Vectorization entails changes in the order of operations within a loop, since each SIMD instruction operates on several data elements at once. Vectorization possible but seems inefficient, although indirect addressing may also result in the following report:
The typical message from the vectorization report is: ! indirect addressing of x X using index array INDXĭo I=1,SIZE,2 B(I)=B(I)+(A(I)*X(INDX(I))) end do ! inner loop accesses a A with stride SIZE This small application multiplies a vector by a matrix using the following loop:ĭo I=1,SIZE,2 B(I)=B(I)+(A(I)*X(I)) end do bin directory and use the attribute appropriate for the architecture. On Linux* and OS X*: Source an environment script such as Start menu item for your Intel product, select an icon underĬompiler and Performance Libraries > Command Prompt with Intel Compiler Open an Intel® Compiler command line window. How significant is the performance enhancement? To evaluate performance enhancement yourself, run Opt-report-phase option by itself or along with the To get details about the type of loop transformations and optimizations that took place, use the The source line number (38 in the above example) refers to either the beginning or the end of the loop. LOOP BEGIN at C:\Projects\vec_samples\matvec.f90(38,6)

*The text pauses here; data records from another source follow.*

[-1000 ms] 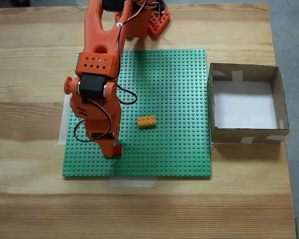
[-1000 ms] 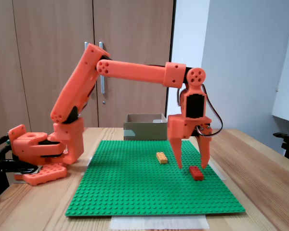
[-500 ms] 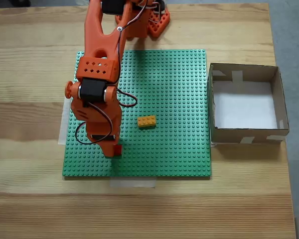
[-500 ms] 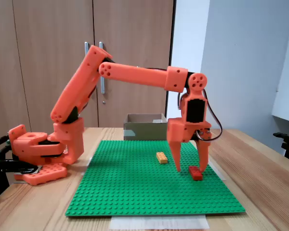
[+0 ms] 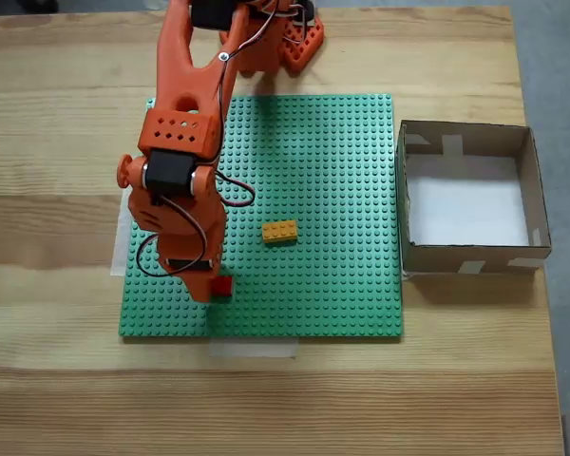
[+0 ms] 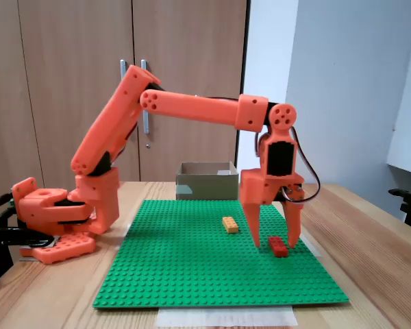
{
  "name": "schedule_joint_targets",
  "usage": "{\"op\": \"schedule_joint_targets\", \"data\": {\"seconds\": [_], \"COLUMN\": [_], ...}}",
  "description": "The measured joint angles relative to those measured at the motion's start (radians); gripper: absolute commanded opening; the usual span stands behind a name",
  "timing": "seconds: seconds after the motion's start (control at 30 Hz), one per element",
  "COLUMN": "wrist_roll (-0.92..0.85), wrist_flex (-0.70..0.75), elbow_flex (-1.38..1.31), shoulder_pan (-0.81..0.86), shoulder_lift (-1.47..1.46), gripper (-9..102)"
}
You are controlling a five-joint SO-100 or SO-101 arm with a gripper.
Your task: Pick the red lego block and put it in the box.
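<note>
The red lego block (image 6: 279,247) lies on the green baseplate (image 6: 192,267), toward its near right part in the side fixed view. My orange gripper (image 6: 275,244) points straight down and is open, one finger on either side of the block, tips close to the plate. From above, the arm covers most of the gripper (image 5: 209,288), and only the right part of the red lego block (image 5: 224,285) peeks out beside it. The box (image 5: 467,256), brown cardboard with a white floor, stands off the plate's right edge, and at the back as the box (image 6: 207,182) in the side view.
An orange-yellow brick (image 5: 279,231) sits on the baseplate (image 5: 342,161), right of and a little above the gripper; it is also behind the gripper as the brick (image 6: 229,224). The arm's base (image 6: 55,219) stands at the plate's far end. Wooden table (image 5: 380,399) all around.
The gripper has come down a little over the red block, so its fingers now straddle it. The block, the other brick and the box have not moved.
</note>
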Motion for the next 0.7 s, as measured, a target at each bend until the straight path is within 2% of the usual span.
{"op": "schedule_joint_targets", "data": {"seconds": [0.7], "wrist_roll": [0.0], "wrist_flex": [-0.04], "elbow_flex": [0.0], "shoulder_pan": [0.008], "shoulder_lift": [-0.008], "gripper": [25]}}
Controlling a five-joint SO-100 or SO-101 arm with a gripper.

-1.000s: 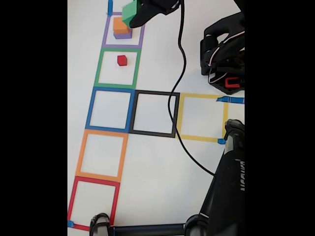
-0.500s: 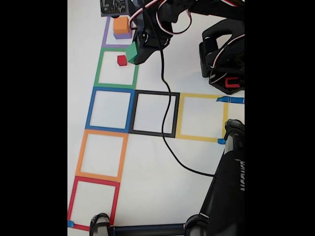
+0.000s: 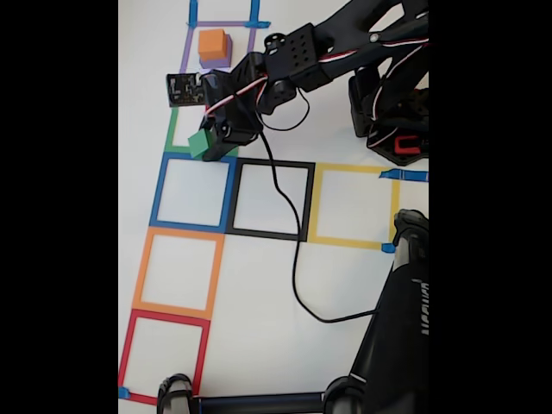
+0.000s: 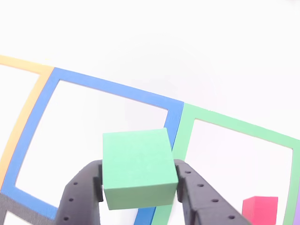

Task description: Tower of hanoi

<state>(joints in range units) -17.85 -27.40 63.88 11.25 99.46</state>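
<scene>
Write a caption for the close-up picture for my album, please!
The tool grips the green block over the line between the blue square and green square, the red block nearby.

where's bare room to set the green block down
Free: the blue square just below the gripper, then the black, yellow, orange and red squares. Crowded: the purple square holds the orange block; the green square holds the red block.

Black arm (image 3: 345, 43), red-white wires, seemingly perforated black gripper (image 4: 139, 187) fingers.
</scene>
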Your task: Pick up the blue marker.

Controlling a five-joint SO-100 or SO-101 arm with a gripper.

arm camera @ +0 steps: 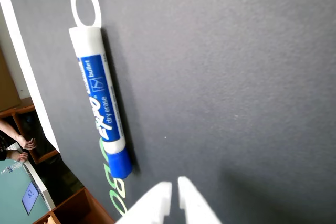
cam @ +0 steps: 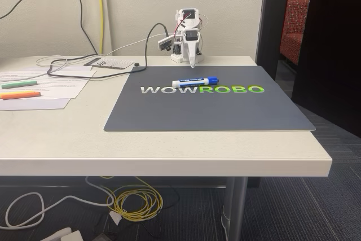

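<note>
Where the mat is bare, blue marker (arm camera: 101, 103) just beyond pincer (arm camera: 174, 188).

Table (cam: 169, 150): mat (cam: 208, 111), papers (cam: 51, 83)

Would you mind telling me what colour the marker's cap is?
Blue. The blue marker has a blue cap, clearest in the wrist view.

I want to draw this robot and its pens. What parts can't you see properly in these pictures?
- Gripper, wrist view: the bottom edge cuts it off; just two white tips show, almost touching.
- Arm, fixed view: far away, joints too small to tell.
- Papers, fixed view: print too small to read.
- Blue marker, fixed view: label too small to read.
</note>
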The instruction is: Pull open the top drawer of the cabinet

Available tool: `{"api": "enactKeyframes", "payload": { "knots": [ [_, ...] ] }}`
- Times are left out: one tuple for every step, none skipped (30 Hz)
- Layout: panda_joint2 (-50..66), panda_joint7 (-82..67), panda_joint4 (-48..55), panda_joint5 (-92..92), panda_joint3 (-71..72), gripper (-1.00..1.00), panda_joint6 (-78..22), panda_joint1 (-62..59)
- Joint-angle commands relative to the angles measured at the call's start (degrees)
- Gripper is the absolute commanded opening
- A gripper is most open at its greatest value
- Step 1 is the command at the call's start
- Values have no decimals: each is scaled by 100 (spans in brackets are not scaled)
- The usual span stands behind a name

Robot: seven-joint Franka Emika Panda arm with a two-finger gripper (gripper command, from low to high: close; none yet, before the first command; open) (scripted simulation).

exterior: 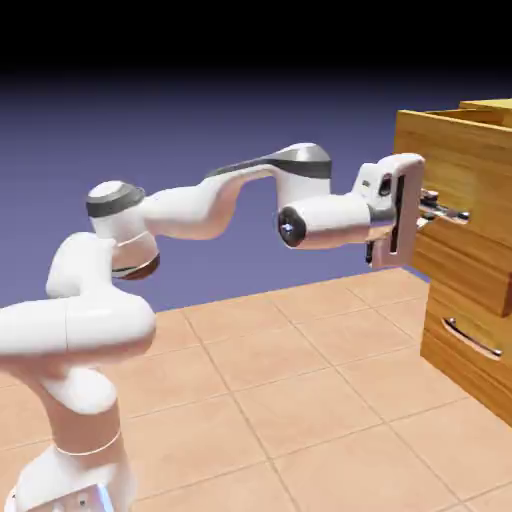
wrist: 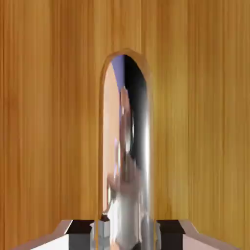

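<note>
Top drawer [exterior: 462, 205] sits at the exterior view's right edge, already standing out from the cabinet [exterior: 470, 345] body, above the lower drawer [exterior: 470, 335], which looks flush. Gripper [exterior: 432, 207] is at the drawer front, arm stretched out level from the lower left.

Fingers [wrist: 81, 233] are narrow, one either side of the silver bar handle [wrist: 128, 146], which fills the gap between them in the hand view. Looks like a closed hold on the bar, though actual contact isn't resolvable.

For the pull, my read:
- keep the retract straight along the drawer's slide axis, away from the cabinet
- hold the wrist level so the bar doesn't twist out between the fingers
- keep grip force constant; the bar is slim and shiny, likely slippery

Hard to make out:
- cabinet's right side and top are cropped
- how far the drawer can still travel: can't tell
- handle ends are hidden; hand view shows only wood grain and reflections on the bar
</note>
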Motion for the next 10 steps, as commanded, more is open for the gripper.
{"api": "enactKeyframes", "payload": {
  "knots": [
    [-23,-22,-208,-23,-58,-100,-55,153],
    [-49,-30,-416,-70,-120,-100,-110,307],
    [-78,-37,-623,-123,-185,-100,-161,465],
    [-112,-41,-831,-179,-253,-100,-210,625],
    [-149,-42,-1038,-241,-324,-100,-255,787],
    [-190,-41,-1236,-304,-396,-100,-296,945],
    [-190,-41,-1237,-305,-396,100,-296,946],
    [-190,-41,-1237,-305,-396,100,-296,946],
    [-245,-33,-1444,-388,-482,100,-327,1121],
    [-300,-24,-1652,-472,-568,100,-358,1296]
  ]
}}
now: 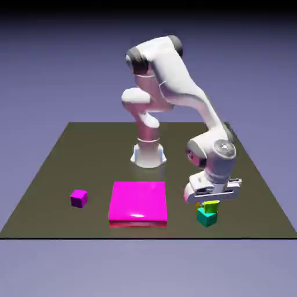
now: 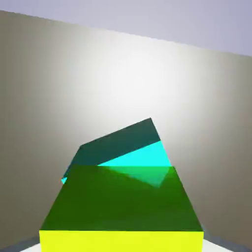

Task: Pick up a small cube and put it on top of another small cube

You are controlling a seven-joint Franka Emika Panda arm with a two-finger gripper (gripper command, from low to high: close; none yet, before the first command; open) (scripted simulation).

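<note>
As the gripper (image 2: 121, 245) flanks lime cube (image 2: 121, 199), over teal cube (image 1: 207, 218); can't tell if gripped

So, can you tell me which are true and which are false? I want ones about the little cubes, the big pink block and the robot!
1. The lime cube is above the teal cube. True.
2. The purple cube sits on top of the pink block. False: it is on the table, beside the block.
3. The pink block is wider than the purple cube. True.
4. The gripper is down at the purple cube. False: it is at the lime cube.
</note>
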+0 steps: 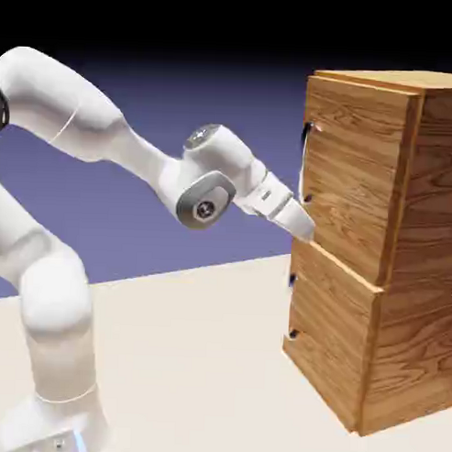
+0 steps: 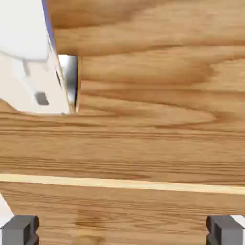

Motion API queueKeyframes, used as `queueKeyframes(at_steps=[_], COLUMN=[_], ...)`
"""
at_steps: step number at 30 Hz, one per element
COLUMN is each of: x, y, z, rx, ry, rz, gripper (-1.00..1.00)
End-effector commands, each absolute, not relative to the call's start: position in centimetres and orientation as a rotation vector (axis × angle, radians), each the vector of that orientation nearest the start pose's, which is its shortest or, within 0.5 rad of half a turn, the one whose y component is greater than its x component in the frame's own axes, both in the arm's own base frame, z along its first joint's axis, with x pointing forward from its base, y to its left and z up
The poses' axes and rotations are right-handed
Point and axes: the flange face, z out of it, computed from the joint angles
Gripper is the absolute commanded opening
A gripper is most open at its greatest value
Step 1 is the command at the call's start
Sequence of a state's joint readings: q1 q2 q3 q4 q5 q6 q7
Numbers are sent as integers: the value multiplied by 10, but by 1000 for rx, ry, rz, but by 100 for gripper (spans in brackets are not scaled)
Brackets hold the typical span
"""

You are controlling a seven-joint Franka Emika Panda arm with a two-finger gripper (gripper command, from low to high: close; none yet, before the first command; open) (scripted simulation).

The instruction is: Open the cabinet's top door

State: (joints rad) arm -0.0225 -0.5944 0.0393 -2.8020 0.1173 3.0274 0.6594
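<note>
The cabinet (image 1: 420, 347) of brown wood grain stands at the exterior view's right. Its top door (image 1: 355, 170) carries a thin pale vertical handle (image 1: 304, 159) on its left edge. My gripper (image 1: 307, 231) is at the door's lower left corner, just below the handle and close to the seam above the lower panel (image 1: 331, 343). In the hand view, wood grain (image 2: 153, 124) fills the picture, and a shiny bar, likely the handle (image 2: 69, 83), shows at the upper left. The gripper (image 2: 122, 232) is open, its fingertips (image 2: 20, 230) far apart at the bottom corners with nothing between them.
The pale table (image 1: 198, 357) runs from the arm's base to the cabinet's foot. A thin light strip (image 2: 124, 183) crosses the wood in the hand view. A white shape (image 2: 24, 52) fills that view's upper left corner.
</note>
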Motion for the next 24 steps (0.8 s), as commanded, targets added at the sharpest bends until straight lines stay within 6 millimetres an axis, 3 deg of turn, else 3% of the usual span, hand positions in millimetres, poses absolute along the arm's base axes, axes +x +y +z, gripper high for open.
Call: queueKeyframes(at_steps=[1, 13, 24], x=[386, 368, 348], y=[-4, -23, -23], z=[474, 514, 535], rx=[-2441, -2297, -2163], ry=[972, 1010, 994], rz=[-1071, -1173, -1285], gripper=[0, 0, 0])
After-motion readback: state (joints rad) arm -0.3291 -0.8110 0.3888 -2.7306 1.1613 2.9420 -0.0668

#INTEL C COMPILER VECTORIZATION OPTION CODE#
However, it is useful to note that in some cases, certain keywords or directives may be applied in the code for auto-vectorization to occur. This process is referred to as auto-vectorization only to emphasize that the compiler identifies and optimizes suitable loops on its own, without requiring any special action by you. Because the packed instructions operate on more than one data element at a time, the loop executes more efficiently. SIMD instructions operate on multiple data elements in one instruction and make use of the 128-bit SIMD floating-point registers.Īutomatic vectorization occurs when the Intel® Compiler generates packed SIMD instructions to unroll a loop. Vectorization is the process of converting an algorithm from a scalar implementation, which does an operation one pair of operands at a time, to a vector process where a single instruction can refer to a vector (series of adjacent values) is called vectorization. The vectorizer detects operations in the program that can be done in parallel, and then converts the sequential operations to parallel operations, like one SIMD instruction that processes up to 16 elements, depending on the data type. The automatic vectorizer (also called the auto-vectorizer) is a component of the Intel® Compiler that automatically uses SIMD instructions in the Intel® Streaming SIMD Extensions (Intel® SSE, Intel® SSE2, Intel® SSE3 and Intel® SSE4 Vectorizing Compiler and Media Accelerators), Intel® Supplemental Streaming SIMD Extensions (SSSE3) instruction sets, and Intel® Advanced Vector Extension (Intel® AVX) instruction set. Automatic vectorization is supported on IA-32 and Intel® 64 architectures.